> _Work order_
Give back exactly the lines of the material below, starting with the line with "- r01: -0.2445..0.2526" and going on through the line with "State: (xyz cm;".
--
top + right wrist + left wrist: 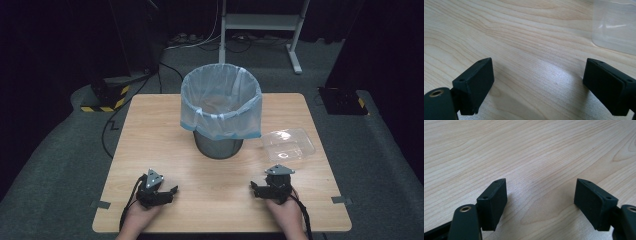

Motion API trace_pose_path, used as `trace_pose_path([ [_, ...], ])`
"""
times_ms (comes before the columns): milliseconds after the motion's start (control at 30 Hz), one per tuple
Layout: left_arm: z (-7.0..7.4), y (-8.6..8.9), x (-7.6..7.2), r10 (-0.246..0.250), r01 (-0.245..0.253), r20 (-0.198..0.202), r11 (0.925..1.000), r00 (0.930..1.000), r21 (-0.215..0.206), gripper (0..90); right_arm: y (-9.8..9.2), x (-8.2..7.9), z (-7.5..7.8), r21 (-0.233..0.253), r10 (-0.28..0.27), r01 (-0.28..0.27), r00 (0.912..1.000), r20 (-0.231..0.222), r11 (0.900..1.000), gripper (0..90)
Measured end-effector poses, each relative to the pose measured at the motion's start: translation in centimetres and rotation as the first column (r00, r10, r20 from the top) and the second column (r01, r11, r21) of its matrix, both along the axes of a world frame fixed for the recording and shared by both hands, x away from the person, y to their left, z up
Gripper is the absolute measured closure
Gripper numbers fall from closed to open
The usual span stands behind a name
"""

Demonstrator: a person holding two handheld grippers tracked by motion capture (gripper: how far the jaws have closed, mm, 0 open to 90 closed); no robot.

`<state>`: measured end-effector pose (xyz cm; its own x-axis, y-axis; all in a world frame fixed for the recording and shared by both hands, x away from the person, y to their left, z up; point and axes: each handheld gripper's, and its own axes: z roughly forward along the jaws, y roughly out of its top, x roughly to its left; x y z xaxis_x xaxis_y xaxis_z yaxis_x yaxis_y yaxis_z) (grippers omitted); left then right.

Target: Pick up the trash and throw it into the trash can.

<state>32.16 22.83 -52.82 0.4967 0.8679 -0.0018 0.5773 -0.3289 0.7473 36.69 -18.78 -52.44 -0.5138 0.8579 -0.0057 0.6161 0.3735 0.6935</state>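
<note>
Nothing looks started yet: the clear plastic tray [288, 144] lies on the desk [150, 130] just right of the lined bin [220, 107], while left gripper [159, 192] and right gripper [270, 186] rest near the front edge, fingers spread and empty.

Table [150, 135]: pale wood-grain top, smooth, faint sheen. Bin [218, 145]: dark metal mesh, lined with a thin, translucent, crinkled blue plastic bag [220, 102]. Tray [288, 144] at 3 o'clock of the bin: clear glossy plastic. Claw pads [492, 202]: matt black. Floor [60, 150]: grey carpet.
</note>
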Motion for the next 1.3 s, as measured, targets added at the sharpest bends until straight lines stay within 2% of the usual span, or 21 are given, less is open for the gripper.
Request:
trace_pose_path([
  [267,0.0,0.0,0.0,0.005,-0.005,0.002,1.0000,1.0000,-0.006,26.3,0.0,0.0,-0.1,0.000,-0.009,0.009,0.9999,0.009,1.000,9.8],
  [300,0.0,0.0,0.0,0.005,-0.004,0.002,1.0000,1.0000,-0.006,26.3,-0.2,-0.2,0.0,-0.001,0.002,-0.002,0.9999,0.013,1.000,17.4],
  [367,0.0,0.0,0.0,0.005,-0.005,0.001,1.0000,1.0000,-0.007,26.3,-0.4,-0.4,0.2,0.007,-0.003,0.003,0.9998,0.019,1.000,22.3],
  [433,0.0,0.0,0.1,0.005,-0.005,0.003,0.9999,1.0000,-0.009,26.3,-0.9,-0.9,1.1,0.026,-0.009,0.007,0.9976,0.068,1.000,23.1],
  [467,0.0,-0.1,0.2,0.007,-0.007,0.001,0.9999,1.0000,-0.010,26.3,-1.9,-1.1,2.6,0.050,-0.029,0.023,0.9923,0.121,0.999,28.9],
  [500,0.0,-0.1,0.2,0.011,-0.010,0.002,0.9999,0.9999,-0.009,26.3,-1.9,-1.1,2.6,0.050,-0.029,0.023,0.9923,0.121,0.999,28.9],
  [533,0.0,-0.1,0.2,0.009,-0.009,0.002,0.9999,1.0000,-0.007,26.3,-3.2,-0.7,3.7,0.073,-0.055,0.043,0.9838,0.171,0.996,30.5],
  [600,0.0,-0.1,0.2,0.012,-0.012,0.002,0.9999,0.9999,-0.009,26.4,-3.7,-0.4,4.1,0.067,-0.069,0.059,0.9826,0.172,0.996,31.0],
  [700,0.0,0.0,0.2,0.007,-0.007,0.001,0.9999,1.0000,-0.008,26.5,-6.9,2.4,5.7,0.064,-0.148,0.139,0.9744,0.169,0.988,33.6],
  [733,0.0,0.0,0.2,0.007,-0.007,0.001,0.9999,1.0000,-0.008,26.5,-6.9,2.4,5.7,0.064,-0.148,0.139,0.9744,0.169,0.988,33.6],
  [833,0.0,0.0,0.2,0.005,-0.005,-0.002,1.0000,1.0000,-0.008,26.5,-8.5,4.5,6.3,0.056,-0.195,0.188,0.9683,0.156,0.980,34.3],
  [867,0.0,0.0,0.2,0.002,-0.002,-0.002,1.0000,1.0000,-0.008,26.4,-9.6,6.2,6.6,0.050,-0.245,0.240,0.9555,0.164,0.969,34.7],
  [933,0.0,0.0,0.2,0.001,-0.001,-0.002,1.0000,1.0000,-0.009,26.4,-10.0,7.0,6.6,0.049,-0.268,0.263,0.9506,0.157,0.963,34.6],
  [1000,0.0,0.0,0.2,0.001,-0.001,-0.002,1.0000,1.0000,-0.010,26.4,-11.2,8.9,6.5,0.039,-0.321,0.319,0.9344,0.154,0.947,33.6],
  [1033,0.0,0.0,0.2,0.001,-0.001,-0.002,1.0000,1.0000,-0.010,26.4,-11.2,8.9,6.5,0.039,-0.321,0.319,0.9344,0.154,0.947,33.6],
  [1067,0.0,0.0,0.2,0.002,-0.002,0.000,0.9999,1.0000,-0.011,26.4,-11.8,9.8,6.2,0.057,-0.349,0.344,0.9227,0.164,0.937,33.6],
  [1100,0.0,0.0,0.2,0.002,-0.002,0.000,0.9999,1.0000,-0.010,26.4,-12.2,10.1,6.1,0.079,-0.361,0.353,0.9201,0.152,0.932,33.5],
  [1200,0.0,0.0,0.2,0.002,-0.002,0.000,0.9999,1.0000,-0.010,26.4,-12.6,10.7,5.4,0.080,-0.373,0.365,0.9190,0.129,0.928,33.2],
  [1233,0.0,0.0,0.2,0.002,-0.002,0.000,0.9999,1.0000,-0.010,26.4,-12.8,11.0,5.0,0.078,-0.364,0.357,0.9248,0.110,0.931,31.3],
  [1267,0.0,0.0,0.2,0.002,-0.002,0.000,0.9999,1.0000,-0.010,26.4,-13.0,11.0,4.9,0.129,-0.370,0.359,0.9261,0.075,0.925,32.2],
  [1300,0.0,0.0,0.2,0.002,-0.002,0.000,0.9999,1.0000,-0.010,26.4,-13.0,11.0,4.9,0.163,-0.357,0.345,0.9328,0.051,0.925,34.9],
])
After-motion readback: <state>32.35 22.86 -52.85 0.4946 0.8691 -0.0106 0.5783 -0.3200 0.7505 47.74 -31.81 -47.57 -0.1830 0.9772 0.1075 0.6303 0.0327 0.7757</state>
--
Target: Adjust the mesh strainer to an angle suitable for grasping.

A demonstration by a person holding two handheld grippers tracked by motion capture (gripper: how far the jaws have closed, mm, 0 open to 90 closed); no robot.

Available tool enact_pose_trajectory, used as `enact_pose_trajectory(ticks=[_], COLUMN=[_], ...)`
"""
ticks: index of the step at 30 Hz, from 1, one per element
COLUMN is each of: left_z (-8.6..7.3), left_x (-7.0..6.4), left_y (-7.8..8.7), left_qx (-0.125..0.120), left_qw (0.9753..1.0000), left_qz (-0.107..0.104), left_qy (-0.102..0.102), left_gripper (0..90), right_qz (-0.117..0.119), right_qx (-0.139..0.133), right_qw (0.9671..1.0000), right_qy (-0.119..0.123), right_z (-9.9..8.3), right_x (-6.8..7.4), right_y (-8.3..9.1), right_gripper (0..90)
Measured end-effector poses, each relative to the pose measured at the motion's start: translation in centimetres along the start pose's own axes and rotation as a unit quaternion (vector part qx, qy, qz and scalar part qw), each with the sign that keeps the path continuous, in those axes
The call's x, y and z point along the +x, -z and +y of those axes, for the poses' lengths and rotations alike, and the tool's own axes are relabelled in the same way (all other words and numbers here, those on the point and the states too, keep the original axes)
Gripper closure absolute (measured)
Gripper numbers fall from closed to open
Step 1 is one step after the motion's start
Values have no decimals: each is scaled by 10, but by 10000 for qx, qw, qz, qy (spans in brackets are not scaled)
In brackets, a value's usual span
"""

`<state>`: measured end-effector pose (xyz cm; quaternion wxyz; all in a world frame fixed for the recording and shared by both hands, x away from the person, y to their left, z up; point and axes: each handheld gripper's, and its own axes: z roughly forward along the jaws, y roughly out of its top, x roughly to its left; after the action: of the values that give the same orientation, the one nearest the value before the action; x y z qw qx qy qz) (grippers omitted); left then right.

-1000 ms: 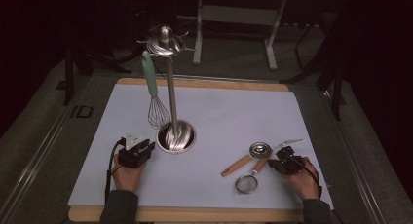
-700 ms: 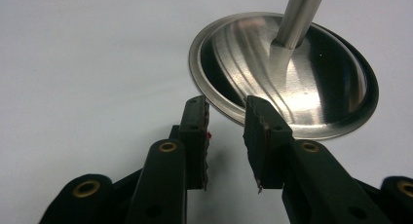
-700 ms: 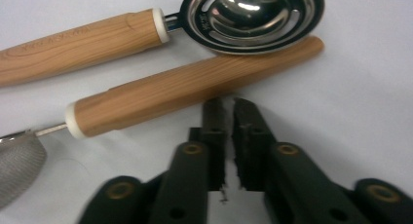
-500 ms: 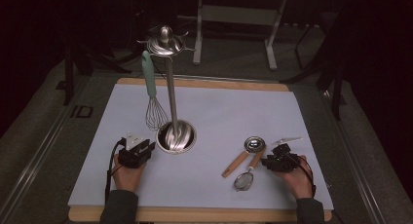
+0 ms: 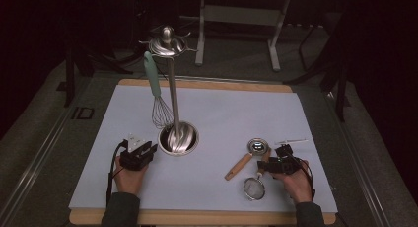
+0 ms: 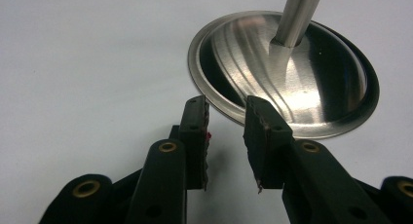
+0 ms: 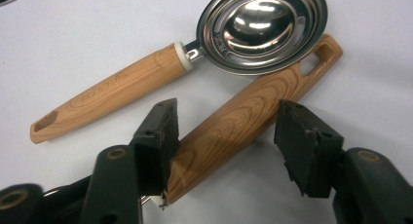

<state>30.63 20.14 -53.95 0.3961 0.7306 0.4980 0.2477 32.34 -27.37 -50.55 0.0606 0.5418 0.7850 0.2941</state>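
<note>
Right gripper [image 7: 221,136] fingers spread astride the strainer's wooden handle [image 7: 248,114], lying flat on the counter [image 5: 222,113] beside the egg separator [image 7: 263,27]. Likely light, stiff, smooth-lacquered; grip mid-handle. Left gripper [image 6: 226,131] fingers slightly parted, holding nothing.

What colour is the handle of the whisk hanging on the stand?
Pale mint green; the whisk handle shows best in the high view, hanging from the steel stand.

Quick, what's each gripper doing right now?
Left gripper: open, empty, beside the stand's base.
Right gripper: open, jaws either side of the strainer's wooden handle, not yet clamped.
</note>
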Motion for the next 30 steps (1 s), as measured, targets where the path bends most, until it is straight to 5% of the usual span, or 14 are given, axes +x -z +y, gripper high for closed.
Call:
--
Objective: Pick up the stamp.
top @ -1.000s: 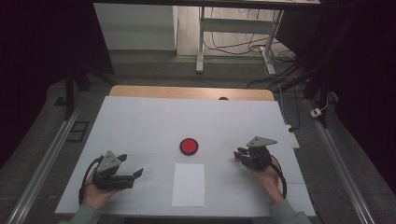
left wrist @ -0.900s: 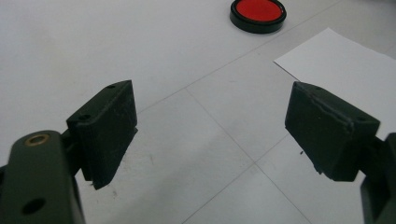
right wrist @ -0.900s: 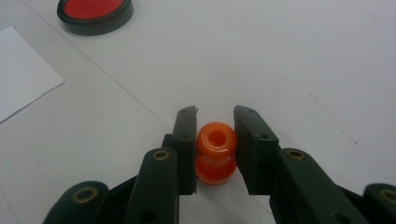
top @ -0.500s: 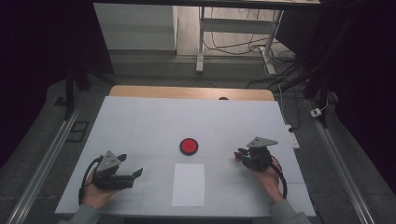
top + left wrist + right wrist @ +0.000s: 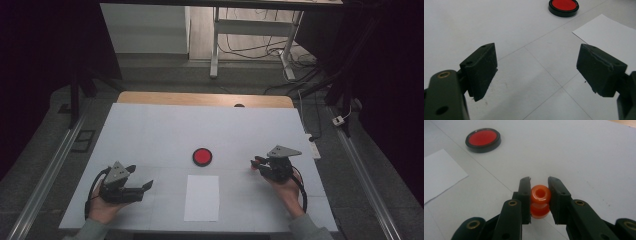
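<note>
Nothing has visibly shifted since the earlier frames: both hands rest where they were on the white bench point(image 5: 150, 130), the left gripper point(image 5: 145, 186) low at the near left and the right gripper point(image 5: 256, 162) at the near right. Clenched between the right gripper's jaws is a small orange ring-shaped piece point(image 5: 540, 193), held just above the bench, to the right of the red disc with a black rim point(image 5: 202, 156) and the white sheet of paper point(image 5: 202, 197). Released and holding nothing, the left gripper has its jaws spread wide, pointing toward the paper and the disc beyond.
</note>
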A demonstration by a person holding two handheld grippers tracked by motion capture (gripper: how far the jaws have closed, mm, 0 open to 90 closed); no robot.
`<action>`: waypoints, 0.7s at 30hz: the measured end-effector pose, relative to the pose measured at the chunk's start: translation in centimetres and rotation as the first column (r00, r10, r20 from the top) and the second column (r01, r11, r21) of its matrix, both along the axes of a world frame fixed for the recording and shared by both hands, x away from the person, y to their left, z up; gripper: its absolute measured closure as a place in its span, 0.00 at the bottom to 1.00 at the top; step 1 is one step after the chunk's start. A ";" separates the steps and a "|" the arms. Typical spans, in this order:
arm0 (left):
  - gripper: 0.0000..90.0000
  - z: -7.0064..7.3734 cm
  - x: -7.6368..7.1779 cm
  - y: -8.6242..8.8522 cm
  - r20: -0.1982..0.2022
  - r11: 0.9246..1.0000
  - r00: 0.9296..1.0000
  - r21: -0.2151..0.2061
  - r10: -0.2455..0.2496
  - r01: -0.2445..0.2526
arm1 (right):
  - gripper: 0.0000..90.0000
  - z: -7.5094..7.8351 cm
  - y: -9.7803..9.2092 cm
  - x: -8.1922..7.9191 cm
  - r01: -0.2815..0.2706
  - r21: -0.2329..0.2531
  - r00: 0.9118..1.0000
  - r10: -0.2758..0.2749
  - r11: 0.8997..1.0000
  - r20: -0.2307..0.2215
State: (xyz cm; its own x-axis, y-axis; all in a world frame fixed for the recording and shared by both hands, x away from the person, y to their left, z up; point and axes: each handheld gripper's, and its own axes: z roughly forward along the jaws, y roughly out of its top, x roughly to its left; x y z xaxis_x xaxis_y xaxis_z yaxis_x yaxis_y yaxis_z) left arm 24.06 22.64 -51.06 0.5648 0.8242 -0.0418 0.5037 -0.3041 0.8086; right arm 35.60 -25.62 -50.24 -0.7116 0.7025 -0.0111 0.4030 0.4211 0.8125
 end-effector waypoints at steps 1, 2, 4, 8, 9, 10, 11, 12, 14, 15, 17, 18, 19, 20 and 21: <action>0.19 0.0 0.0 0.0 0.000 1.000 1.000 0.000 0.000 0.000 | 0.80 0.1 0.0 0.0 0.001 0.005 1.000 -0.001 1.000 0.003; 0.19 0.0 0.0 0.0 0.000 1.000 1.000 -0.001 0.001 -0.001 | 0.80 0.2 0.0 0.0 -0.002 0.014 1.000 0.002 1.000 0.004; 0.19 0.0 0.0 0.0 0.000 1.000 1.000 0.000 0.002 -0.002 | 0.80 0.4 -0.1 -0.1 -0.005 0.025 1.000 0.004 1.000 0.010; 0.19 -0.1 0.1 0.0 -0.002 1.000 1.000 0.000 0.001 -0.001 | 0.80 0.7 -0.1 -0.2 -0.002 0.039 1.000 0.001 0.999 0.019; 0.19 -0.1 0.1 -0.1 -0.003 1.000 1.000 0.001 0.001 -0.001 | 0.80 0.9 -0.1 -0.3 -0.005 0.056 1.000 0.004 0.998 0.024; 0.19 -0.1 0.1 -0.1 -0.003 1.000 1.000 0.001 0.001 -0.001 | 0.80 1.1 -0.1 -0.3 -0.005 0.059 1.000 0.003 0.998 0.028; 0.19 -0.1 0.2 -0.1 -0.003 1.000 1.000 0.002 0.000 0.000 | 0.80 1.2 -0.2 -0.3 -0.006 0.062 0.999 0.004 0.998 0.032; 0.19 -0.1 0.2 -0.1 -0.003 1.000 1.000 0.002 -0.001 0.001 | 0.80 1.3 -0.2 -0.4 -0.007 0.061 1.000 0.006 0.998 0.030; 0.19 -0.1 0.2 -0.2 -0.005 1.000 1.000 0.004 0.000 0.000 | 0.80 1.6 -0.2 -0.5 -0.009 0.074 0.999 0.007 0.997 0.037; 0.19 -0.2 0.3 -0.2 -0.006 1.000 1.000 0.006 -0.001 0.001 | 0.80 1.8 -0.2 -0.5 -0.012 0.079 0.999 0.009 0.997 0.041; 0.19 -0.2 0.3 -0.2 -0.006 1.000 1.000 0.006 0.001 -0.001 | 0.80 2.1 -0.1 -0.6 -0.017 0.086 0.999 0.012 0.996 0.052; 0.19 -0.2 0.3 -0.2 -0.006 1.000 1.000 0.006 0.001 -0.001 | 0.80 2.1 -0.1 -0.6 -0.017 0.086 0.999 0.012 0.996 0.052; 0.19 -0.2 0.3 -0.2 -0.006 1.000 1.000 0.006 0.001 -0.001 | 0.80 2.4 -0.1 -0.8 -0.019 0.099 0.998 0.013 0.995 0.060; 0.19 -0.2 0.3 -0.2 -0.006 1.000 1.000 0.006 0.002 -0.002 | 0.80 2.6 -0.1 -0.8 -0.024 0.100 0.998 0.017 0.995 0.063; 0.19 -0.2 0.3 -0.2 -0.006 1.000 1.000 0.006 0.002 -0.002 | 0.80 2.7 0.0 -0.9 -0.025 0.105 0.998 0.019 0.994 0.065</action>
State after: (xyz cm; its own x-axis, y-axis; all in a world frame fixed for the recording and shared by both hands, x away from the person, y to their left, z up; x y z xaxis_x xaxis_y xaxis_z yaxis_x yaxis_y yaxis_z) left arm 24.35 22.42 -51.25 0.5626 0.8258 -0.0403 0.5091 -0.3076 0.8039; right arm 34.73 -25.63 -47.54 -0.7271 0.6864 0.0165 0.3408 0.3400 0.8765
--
> _Exercise output_
  - r01: -0.2445..0.2526
arm1 (right):
  - gripper: 0.0000..90.0000
  - z: -7.5094..7.8351 cm
  - y: -9.7803..9.2092 cm
  - x: -8.1922..7.9191 cm
  - r01: -0.2815..0.2706
  - r21: -0.2329..0.2531
  - r00: 0.9118..1.0000
  - r10: -0.2758..0.2749
  - r11: 0.8997..1.0000
  - r20: -0.2307..0.2215
State: (xyz cm; its own x-axis, y-axis; all in a world frame fixed for the recording and shared by both hands, x away from the person, y to their left, z up; point and axes: each handheld gripper's, and its own axes: z roughly forward along the jaws, y roughly out of its top, x roughly to its left; x y z xaxis_x xaxis_y xaxis_z yaxis_x yaxis_y yaxis_z) left arm 24.06 22.64 -51.06 0.5648 0.8242 -0.0418 0.5037 -0.3041 0.8086; right arm 35.60 -25.62 -50.24 -0.7116 0.7025 -0.0111 0.4030 0.4211 0.8125

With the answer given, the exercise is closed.